• What to do
Instruction for the data below: set down exactly the lines from the line with "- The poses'" to the line with "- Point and", inclusive, and no others.

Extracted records
..........

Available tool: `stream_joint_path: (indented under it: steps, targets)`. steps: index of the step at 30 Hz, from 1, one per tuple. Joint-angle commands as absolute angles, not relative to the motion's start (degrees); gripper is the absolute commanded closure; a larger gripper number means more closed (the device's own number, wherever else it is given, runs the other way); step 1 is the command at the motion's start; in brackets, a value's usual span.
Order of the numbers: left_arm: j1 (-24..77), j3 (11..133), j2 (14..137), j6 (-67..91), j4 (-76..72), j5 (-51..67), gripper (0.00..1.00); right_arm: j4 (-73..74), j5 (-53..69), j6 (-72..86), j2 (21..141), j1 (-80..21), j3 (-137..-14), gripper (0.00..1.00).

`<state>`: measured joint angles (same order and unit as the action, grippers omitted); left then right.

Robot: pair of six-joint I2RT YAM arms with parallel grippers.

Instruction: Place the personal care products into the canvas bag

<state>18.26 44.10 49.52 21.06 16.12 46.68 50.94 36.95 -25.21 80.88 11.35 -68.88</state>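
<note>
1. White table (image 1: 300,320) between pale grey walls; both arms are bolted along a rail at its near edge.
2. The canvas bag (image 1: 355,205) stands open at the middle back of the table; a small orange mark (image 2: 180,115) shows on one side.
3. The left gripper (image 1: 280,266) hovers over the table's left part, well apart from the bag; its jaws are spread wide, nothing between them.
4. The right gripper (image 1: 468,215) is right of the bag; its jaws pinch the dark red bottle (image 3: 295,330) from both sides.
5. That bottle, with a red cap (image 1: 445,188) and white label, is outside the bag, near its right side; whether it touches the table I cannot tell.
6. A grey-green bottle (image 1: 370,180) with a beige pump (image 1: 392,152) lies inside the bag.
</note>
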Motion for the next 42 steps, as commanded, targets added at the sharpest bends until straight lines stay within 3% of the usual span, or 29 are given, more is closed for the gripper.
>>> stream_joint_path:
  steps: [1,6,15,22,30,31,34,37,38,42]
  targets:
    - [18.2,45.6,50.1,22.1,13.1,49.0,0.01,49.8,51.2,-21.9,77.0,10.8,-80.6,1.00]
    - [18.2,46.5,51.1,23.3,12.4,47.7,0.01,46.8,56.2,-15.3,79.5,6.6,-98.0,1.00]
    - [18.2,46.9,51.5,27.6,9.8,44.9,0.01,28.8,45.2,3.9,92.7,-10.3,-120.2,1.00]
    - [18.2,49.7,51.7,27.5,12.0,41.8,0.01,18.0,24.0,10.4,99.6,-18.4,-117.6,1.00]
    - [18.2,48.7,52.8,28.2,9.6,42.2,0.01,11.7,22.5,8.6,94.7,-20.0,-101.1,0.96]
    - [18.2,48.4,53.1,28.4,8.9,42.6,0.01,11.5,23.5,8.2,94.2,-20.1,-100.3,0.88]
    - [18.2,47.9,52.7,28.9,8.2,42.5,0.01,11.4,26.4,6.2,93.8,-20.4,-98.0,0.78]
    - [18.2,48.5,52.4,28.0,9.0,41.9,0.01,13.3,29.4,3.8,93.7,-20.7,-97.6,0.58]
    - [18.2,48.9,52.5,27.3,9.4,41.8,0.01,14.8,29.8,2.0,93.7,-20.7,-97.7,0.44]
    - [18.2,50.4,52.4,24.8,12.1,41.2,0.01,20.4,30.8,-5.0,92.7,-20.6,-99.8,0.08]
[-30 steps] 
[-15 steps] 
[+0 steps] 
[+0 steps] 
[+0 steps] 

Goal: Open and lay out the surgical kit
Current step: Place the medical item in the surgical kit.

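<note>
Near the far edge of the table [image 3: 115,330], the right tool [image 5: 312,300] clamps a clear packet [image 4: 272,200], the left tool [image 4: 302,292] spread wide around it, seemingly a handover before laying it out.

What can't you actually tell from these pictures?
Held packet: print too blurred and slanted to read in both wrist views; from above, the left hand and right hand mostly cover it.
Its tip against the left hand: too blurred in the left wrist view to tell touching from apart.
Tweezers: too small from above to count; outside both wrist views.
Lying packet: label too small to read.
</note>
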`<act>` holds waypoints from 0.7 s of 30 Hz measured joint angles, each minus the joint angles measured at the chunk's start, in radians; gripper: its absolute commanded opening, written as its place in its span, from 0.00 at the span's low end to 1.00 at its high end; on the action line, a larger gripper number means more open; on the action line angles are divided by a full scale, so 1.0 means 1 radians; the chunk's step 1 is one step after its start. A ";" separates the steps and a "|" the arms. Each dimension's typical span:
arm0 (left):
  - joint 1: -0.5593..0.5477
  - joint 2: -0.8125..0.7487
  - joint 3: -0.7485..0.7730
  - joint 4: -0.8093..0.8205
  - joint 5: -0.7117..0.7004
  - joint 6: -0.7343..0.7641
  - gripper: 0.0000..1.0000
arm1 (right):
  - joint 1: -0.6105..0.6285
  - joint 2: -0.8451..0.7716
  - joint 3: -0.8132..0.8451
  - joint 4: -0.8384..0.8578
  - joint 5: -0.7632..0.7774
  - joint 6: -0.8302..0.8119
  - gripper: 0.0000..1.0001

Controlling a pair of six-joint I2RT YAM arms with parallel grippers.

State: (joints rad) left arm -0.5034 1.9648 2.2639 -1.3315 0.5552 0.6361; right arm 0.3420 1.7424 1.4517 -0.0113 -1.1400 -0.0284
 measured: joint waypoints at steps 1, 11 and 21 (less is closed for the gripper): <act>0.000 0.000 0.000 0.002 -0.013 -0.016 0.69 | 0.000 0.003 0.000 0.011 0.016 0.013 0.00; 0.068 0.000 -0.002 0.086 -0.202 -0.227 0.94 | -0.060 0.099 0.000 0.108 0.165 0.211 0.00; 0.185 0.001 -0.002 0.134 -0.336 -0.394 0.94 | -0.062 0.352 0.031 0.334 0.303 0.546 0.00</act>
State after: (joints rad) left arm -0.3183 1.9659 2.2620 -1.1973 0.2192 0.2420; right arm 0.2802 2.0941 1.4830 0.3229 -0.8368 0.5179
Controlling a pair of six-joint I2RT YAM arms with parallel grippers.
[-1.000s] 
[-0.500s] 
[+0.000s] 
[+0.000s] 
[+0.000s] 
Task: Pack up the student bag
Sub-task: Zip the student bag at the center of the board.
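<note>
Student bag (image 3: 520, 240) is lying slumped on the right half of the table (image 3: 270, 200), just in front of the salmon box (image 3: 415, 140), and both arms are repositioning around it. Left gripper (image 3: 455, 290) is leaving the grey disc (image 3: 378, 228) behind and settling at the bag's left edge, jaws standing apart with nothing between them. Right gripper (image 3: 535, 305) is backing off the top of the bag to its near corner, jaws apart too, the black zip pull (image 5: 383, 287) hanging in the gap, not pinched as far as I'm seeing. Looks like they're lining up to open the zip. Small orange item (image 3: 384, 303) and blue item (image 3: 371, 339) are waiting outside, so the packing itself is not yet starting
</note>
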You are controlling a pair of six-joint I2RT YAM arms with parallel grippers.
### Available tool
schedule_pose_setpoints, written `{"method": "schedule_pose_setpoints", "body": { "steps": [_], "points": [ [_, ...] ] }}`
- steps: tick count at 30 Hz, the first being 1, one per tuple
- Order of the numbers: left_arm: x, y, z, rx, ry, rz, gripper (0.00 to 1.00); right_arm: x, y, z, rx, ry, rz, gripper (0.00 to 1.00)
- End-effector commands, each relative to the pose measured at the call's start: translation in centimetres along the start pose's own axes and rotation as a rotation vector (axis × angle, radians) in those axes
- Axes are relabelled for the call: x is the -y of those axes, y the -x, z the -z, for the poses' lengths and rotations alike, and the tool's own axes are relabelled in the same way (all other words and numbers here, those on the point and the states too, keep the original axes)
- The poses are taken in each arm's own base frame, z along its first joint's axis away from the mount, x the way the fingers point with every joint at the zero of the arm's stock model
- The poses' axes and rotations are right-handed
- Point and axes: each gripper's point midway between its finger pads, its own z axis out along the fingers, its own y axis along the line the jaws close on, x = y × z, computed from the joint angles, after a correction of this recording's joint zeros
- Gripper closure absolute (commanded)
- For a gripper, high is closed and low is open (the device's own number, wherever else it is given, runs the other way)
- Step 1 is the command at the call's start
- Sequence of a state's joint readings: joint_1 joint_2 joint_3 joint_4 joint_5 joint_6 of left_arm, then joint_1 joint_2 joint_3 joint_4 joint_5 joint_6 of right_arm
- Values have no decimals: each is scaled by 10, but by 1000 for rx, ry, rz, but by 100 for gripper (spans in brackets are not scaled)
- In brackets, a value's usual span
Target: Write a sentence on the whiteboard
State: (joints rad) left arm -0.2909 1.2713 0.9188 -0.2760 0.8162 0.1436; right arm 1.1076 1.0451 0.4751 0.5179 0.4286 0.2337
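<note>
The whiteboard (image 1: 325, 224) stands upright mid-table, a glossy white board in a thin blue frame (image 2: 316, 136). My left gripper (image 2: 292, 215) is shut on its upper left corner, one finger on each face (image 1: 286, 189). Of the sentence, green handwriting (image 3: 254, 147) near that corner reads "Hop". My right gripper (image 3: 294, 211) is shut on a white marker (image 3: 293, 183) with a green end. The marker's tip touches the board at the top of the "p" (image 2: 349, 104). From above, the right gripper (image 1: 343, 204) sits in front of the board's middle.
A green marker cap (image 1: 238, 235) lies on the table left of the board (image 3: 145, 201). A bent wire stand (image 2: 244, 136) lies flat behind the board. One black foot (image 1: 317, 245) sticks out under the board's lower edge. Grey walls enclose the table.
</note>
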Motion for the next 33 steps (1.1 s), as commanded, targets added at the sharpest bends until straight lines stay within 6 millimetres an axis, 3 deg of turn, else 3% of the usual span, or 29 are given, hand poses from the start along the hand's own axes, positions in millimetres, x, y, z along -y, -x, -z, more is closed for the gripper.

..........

• Result of this task
- The poses' axes and rotations are right-handed
- Point and axes: each gripper's point midway between its finger pads, its own z axis out along the fingers, its own y axis along the line the jaws close on, x = y × z, computed from the joint angles, after a correction of this recording's joint zeros

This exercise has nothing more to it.